Records contained in a dataset:
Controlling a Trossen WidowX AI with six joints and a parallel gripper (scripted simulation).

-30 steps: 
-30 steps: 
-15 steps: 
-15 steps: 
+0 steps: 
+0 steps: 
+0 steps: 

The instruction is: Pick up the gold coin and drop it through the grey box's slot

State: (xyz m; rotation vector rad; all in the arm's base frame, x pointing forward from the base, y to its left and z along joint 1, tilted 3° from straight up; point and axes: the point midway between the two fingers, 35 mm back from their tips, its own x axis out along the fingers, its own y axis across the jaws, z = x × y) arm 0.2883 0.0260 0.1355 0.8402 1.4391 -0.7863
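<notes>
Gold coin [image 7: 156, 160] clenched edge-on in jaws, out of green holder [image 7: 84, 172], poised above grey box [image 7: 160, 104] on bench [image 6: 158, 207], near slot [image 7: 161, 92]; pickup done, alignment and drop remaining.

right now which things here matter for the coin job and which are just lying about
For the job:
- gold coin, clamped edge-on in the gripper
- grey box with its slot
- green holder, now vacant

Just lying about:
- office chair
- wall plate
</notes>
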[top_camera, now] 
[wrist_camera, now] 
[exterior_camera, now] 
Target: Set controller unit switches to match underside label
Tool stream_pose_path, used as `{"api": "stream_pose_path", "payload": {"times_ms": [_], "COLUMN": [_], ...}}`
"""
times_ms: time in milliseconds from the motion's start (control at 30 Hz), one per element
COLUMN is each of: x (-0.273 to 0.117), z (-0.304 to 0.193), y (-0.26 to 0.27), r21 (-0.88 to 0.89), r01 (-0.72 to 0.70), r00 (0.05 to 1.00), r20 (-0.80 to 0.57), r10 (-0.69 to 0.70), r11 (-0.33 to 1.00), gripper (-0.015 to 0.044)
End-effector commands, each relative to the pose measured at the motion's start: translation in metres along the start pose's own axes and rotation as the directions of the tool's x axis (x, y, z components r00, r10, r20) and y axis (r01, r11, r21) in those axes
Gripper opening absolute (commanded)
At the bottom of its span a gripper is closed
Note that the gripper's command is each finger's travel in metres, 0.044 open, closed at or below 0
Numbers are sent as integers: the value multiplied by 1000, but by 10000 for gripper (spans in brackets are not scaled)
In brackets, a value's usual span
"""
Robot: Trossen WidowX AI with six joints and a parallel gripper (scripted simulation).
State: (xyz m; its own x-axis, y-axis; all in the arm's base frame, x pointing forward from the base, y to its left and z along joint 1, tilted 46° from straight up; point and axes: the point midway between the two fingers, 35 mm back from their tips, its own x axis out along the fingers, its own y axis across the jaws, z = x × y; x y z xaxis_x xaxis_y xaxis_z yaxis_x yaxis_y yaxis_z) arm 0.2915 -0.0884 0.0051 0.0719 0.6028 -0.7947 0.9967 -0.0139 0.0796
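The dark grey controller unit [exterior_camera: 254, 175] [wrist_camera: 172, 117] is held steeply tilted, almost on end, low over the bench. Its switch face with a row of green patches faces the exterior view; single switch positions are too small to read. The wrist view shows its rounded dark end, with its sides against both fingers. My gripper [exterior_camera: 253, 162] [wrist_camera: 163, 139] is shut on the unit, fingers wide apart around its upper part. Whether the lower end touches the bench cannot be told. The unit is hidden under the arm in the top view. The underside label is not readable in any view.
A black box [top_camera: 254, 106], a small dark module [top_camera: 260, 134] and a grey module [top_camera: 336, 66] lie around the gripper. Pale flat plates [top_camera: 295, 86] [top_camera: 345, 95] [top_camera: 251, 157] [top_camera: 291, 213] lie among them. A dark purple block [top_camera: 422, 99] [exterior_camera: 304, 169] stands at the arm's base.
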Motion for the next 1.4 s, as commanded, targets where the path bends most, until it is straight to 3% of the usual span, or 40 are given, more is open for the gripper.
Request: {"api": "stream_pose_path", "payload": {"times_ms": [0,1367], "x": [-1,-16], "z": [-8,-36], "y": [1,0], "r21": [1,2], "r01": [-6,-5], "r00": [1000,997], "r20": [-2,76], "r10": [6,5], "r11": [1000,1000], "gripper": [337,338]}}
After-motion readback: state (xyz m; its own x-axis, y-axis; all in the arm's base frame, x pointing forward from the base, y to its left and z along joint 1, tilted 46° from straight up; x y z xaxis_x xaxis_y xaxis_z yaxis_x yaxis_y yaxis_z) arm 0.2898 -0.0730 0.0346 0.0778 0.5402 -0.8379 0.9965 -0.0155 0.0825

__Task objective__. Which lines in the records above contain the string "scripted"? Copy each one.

__Completed exercise__.
Controlling a Trossen WidowX AI with six joints and a parallel gripper (scripted simulation).
Robot: Trossen WidowX AI with six joints and a parallel gripper (scripted simulation).

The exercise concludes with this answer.